▶ [Problem requirements] Every line of the material below should be output exactly as written, with the images skipped.

▶ [Information shown]
BEGIN
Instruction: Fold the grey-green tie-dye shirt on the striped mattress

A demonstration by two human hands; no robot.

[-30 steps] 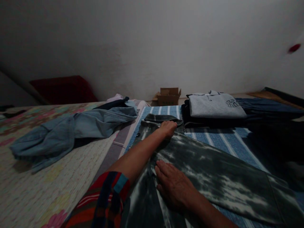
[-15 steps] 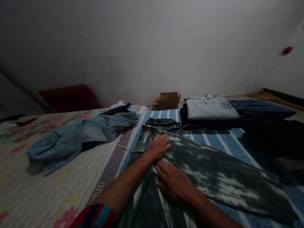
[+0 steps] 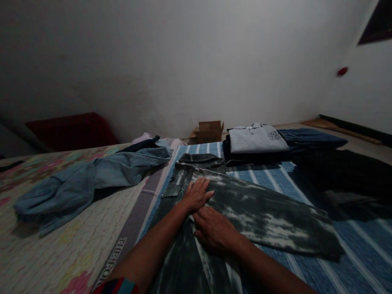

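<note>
A dark green and white tie-dye jacket [image 3: 263, 212] lies spread before me, its collar at the far end and one sleeve stretched out to the right. A flap pocket [image 3: 174, 190] shows on its left side. My left hand [image 3: 198, 194] rests flat on the jacket's upper body, fingers spread. Just nearer to me, my right hand [image 3: 216, 228] presses on the same cloth with its fingers pointing left, its fingertips close to the left wrist. Part of the jacket front is hidden under both arms.
Light blue jeans [image 3: 116, 169] lie crumpled on a flowered bed cover [image 3: 122, 208] at left. A folded grey shirt [image 3: 255, 141] tops a dark pile at back right, beside folded blue jeans [image 3: 312, 138] and dark clothes [image 3: 352, 171]. A cardboard box [image 3: 209, 132] stands by the wall.
The view has turned a little to the right, so things sit further left. Both hands stay on the jacket in nearly the same place.
</note>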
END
▶ [Your solution]
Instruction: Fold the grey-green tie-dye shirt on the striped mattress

A demonstration by two human hands; no robot.

[-30 steps] 
[-15 steps] 
[+0 steps] 

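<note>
A dark green and white tie-dye jacket [image 3: 263, 212] lies spread before me, its collar at the far end and one sleeve stretched out to the right. A flap pocket [image 3: 174, 190] shows on its left side. My left hand [image 3: 198, 194] rests flat on the jacket's upper body, fingers spread. Just nearer to me, my right hand [image 3: 216, 228] presses on the same cloth with its fingers pointing left, its fingertips close to the left wrist. Part of the jacket front is hidden under both arms.
Light blue jeans [image 3: 116, 169] lie crumpled on a flowered bed cover [image 3: 122, 208] at left. A folded grey shirt [image 3: 255, 141] tops a dark pile at back right, beside folded blue jeans [image 3: 312, 138] and dark clothes [image 3: 352, 171]. A cardboard box [image 3: 209, 132] stands by the wall.
The view has turned a little to the right, so things sit further left. Both hands stay on the jacket in nearly the same place.
</note>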

The exercise asks for nothing more than this.